PARIS : L'opposant russe Alexeï Navalny a, selon ses médecins, été empoisonné avec une substance du groupe des inhibiteurs de la cholinestérase : c'est à cette famille qu'appartiennent de redoutables armes chimiques appelées « agents innervants ».
« Les résultats cliniques indiquent une intoxication par une substance du groupe des inhibiteurs de la cholinestérase », a indiqué dans un communiqué l'hôpital berlinois de la Charité, où il est traité.
Les inhibiteurs de la cholinestérase sont une famille de substances à laquelle appartiennent des médicaments contre la maladie d'Alzheimer ou certains insecticides (organophosphorés et carbamates).
Mais cette famille comprend aussi des armes chimiques qui agissent sur le système nerveux, les agents innervants.
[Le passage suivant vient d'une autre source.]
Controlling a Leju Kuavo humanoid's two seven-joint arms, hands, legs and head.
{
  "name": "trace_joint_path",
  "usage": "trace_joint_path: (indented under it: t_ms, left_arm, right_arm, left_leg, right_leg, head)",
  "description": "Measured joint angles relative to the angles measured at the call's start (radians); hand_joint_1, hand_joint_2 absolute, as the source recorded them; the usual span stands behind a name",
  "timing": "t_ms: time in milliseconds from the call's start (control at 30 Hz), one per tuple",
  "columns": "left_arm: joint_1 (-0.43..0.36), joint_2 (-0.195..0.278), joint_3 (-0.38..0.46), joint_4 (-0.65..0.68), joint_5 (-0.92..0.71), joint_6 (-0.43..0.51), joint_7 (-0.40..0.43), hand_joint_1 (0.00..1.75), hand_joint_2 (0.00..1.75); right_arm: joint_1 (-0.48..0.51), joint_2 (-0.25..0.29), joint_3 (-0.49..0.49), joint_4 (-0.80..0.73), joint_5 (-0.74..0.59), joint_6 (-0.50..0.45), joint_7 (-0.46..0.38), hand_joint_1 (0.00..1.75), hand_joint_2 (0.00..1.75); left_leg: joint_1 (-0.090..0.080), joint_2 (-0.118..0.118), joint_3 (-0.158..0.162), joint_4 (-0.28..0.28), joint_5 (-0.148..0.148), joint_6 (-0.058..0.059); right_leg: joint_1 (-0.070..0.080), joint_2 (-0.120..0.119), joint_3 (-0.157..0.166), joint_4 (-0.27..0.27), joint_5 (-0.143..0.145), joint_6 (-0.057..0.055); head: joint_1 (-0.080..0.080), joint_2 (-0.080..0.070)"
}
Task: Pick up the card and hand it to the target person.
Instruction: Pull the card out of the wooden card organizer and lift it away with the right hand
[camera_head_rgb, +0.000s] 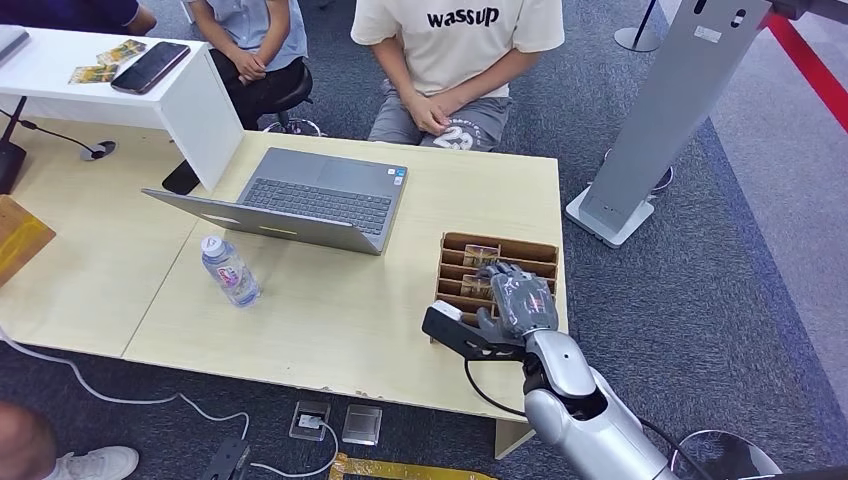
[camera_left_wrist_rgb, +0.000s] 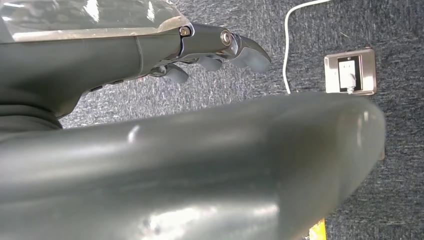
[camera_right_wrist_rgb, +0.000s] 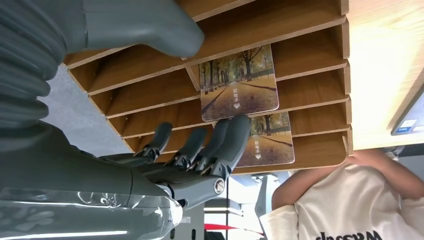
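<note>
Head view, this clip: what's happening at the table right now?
The robot's right hand hovers over the slotted wooden card rack at the table's right end, its fingers spread next to a tree-lined-avenue picture card standing in a slot. No card is gripped yet. A person in a cream printed T-shirt sits across the table. The left hand hangs by the carpet floor, holding nothing.

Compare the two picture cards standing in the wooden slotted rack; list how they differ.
In the right wrist view, the nearer card stands between the right hand's thumb and fingers with its whole face showing; the farther card sits one slot beyond, outside the fingers. The fingertips and the nearer card cover part of the farther card. Both show the same tree-lined path print and stand in the wooden rack.
</note>
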Motion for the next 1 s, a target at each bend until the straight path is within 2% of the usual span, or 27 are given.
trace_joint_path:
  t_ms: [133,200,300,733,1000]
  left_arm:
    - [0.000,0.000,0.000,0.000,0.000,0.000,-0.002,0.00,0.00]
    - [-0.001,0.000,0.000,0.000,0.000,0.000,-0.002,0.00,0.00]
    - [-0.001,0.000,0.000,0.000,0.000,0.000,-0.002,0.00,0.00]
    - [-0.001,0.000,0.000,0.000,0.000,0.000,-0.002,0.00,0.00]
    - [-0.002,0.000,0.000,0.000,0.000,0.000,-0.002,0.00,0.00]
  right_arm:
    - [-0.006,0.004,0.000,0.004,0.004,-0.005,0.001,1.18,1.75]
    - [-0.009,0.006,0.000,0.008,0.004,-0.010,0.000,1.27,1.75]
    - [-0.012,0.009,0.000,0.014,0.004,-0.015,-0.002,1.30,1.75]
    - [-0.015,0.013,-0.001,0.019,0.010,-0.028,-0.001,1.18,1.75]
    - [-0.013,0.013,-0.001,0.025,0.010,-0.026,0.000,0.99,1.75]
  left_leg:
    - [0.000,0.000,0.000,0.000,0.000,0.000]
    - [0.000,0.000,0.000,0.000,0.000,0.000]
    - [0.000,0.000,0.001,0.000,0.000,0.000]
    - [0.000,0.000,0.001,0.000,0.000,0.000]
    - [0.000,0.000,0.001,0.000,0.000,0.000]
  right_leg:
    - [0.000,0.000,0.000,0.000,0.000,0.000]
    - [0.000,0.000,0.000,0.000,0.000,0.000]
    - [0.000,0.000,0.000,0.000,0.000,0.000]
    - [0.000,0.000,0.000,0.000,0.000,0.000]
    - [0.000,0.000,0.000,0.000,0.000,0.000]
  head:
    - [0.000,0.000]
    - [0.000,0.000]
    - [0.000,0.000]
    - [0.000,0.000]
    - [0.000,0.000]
Parmi eux, le fameux sarin, le VX ou le Novitchok russe, utilisé pour empoisonner l'ex-espion Sergueï Skripal et sa fille Ioulia en 2018 en Angleterre.
Ces substances ciblent une enzyme appelée acétylcholinestérase, dont le rôle est crucial : c'est elle qui détruit l'acétylcholine, une molécule qui agit sur la contraction des muscles.
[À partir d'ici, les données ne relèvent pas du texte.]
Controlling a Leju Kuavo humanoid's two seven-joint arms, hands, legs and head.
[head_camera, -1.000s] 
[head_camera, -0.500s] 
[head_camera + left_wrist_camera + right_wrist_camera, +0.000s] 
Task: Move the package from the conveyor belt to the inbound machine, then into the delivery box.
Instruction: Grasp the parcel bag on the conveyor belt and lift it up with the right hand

Lorsque l'agent innervant bloque cette enzyme, l'acétylcholine s'accumule, ce qui détraque le système nerveux.
« Les muscles ne sont plus capables de se contracter et de se relâcher. Ils sont pris de sortes de spasmes. Tous les muscles sont touchés, et l'effet le plus crucial concerne ceux qui sont responsables de la respiration », explique le toxicologue Alastair Hay (université de Leeds), cité par l'organisme britannique Science Media Centre.
Selon la nature de l'inhibiteur de la cholinestérase, l'effet est ou non réversible. Dans les cas les plus graves, l'intoxication peut aboutir à la mort par étouffement ou arrêt cardiaque.
La procédure de soins classique est de stabiliser les fonctions vitales du corps (respiration, battements du cœur).
Parallèlement, il faut administrer au patient de l'atropine. Placé en coma artificiel, M. Navalny est traité avec ce médicament, selon l'hôpital de la Charité.
L'atropine bloque les récepteurs de l'acétylcholine pour empêcher son accumulation dans le système nerveux. Le temps, si le traitement fonctionne, de permettre au corps d'évacuer le toxique et de produire à nouveau l'enzyme qu'il ciblait.
« Cela peut prendre du temps, des jours voire des semaines », selon Alastair Hay. En outre, il peut y avoir des séquelles à long terme.
En 2018, Skripal et sa fille avaient échappé à la mort après un lourd traitement médical.
Le poison qui a intoxiqué M. Navalny « n'a pas encore été identifié et une nouvelle analyse de grande envergure a été lancée », selon l'hôpital.
On ne sait donc pas encore avec certitude s'il s'agit bien d'un agent innervant.
Dans des conditions normales, ces armes chimiques se présentent sous forme liquide, plus ou moins fluide. La rapidité d'action dépend du mode d'administration.
Une inhalation à forte dose peut provoquer la mort en quelques minutes. Le processus est plus long si l'agent pénètre dans le corps non pas via le système respiratoire mais via la peau.
Dans ce cas, « les premiers symptômes surviennent 20 à 30 minutes après l'exposition initiale et ensuite, le processus d'empoisonnement peut être rapide si la dose est élevée", note l'Organisation pour l'interdiction des armes chimiques (OIAC) sur son site internet.
Les médecins russes ayant soigné Alexeï Navalny lors de son hospitalisation en Sibérie ont eux indiqué lundi ne pas avoir trouvé lors de leurs tests de cholinestérase dans l'organisme de l'opposant.
« Lors de son admission à l'hôpital, Alexeï Navalny a fait l'objet de tests sur un large éventail de stupéfiants, substances synthétiques, psychodésiques et médicinales, y compris les inhibiteurs de la cholinestérase. Les résultats ont été négatifs », a déclaré aux agences russes Alexandre Sabaïev, toxicologue en chef de l'hôpital des urgences n°1 d'Omsk, où était hospitalisé M. Navalny avant son transfert en Allemagne.